For the past two years I have been fighting with my body. And failing pretty miserably.
It wasn’t always like this. I used to be body confident, not afraid to wear a swimsuit or even strip down to my skivvies on stage, so long as the script called for it. I exercised a lot, I ate healthy but also enjoyed my ice cream, and had a healthy sex life with my boyfriend-turned fiancée- turned husband. I cycled regularly every month since I was 13, although I had been on the pill and then the shot since I was 18.
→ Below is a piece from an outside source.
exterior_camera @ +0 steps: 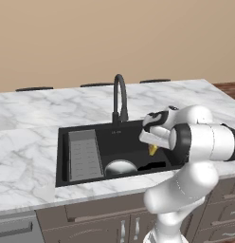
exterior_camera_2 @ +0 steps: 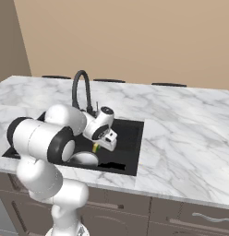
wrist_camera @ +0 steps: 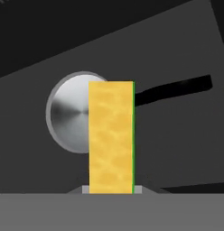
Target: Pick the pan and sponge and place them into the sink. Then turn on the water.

Then my husband lost his job. And moved approximately 100 miles away to take a new one.
Then my favorite teacher died.
Then my little sister died.
On top of other home/school/work stress/family illnesses.
Let’s just say the shit truly hit the fan.
By the end of 2009, I was pretty sick and tired of not having control over anything. I felt tired. I felt powerless. I felt useless. So I decided to try and take better control of my health. Sadly it took the form of a crash diet and exercise plan.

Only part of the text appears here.